# Anyone else's on Apoquel .. ? (Questions..)



## JenKyzer (Jun 25, 2013)

If so, is your vet short/out of supply too?

Has this meant your dog now is not on Apoquel as there's 'none left'.. if yes, how's your dog getting on whilst not being on it or on a smaller dose if your trying to make your tablets last longer? 

Our vet has none to give us and we received a letter about it from Zoetis (or something of that kinda name) We had Willows dose down to 1 tab every 5 days.. we ran out but was booked in at the vets for Kyzer a few days after she was due another anyway.. The vet has always said the Apoquel will help her ears.. so after day 5 then no tablet.. i've never seen her ears go as bad! We had a huge flare up!! But then the vets is now out of Apoquel so we had to get more of the drops he makes for us (marbocyl & colvasone together - a nice expensive mix at £1 per 1ml it works out at  ) We was using them once a week with apoquel anyway.. now back to daily until her ears calm down then lower the dose or frequency. Today she's started licking her paws.. i'm hoping to god it's just because of the hot weather but i'm dreading the licking and chewing coming back  So i wanted to know how everyone else is getting on as i've seen a few people on here mention it 

Thanks x


----------



## babycham2002 (Oct 18, 2009)

Unfortunately it looks as though a shortage is the case
Shortage of Apoquel Allergy Drug to Last Into 2015

I am trying to see if i can find it online for you to get with a prescription


----------



## Lilylass (Sep 13, 2012)

Ohhh that's not good - esp with a new drug, I wonder if they've been taken by surprise at the uptake of it (it was our next step for Maisie)

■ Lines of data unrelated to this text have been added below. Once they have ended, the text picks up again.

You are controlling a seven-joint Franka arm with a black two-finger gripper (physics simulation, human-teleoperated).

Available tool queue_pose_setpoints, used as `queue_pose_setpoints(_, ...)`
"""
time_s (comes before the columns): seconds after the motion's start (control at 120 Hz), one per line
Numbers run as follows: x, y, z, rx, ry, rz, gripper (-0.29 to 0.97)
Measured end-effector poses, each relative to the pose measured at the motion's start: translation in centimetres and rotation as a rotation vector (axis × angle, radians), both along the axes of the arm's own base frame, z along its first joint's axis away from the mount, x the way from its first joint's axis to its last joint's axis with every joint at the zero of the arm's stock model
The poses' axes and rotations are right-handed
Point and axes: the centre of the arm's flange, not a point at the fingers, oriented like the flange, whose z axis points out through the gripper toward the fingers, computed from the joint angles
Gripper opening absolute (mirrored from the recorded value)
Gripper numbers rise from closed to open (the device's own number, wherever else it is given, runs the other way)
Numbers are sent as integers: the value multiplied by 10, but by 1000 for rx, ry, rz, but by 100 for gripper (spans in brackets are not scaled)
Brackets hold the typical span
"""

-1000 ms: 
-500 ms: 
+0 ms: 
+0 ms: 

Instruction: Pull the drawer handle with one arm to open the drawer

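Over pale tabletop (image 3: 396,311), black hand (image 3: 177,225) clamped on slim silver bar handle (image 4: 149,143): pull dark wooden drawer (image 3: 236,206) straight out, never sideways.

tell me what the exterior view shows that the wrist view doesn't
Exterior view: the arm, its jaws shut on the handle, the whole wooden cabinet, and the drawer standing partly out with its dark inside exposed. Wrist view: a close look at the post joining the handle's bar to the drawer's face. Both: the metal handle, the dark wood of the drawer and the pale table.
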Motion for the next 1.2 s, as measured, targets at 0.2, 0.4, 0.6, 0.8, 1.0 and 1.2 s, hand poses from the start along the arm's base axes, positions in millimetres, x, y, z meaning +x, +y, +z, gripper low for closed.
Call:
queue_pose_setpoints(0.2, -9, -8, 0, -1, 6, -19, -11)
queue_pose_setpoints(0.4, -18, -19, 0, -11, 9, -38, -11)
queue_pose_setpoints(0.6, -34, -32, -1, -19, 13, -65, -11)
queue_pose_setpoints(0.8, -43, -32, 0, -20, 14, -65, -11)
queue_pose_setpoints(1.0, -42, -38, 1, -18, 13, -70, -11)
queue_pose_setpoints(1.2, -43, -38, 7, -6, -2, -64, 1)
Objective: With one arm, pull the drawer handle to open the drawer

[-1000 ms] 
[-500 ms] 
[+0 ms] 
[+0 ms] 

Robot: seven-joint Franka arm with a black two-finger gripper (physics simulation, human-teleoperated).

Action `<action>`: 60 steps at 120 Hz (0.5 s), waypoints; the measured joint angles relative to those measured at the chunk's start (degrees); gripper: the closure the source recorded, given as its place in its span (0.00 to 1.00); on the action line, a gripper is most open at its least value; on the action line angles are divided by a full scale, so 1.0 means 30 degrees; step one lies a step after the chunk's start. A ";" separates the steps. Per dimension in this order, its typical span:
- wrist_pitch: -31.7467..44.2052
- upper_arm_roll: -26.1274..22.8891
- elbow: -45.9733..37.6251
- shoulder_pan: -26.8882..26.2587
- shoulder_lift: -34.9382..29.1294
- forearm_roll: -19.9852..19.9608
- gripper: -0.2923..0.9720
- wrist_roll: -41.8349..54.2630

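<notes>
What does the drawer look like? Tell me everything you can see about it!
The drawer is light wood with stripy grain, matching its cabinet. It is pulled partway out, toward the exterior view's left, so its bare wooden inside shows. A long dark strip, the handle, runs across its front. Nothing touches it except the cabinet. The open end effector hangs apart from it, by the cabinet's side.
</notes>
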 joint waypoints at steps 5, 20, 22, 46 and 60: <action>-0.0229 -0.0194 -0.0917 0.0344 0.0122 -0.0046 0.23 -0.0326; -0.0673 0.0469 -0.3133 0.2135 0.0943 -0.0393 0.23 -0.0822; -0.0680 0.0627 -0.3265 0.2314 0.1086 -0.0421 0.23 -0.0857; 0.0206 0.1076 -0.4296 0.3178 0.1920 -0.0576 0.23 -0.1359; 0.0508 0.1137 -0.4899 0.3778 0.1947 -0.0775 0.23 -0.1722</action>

We're still using steroids for her  - dose is right down & it does seem to be controlling things but obviously not a hugely long term solution (her allergies are seasonal so should hopefully get her weaned off them late autumn)

Fingers crossed you can find some


----------



## babycham2002 (Oct 18, 2009)

viovet have limited of the 16mg ones 
Apoquel | Apoquel tablets for Dogs - VioVet

none on vet medic or animed

I think it is a real issue.

I hope you can find an alternative for your girl while they resolve these issues.


----------



## JenKyzer (Jun 25, 2013)

babycham2002 said:


> Unfortunately it looks as though a shortage is the case
> Shortage of Apoquel Allergy Drug to Last Into 2015
> 
> I am trying to see if i can find it online for you to get with a prescription


I have had a brief nosey and the one's i've been on say out of stock.

I only asked if other vets are the same as i'm sure someone posted on the day we we're told none left that they had just been put on it 

Just my luck that link will be true 'last into next year' and we'll end up back at sq.1


----------



## Lilylass (Sep 13, 2012)

It does say that existing customers should hopefully be able to get it to continue to treat dogs already on it so I think your vets need to go back to their supplier and point this out to them


----------



## babycham2002 (Oct 18, 2009)

Hyperdrug and manor pharmacy both out

Possible someones vet was going to prescribe it without realising the issues.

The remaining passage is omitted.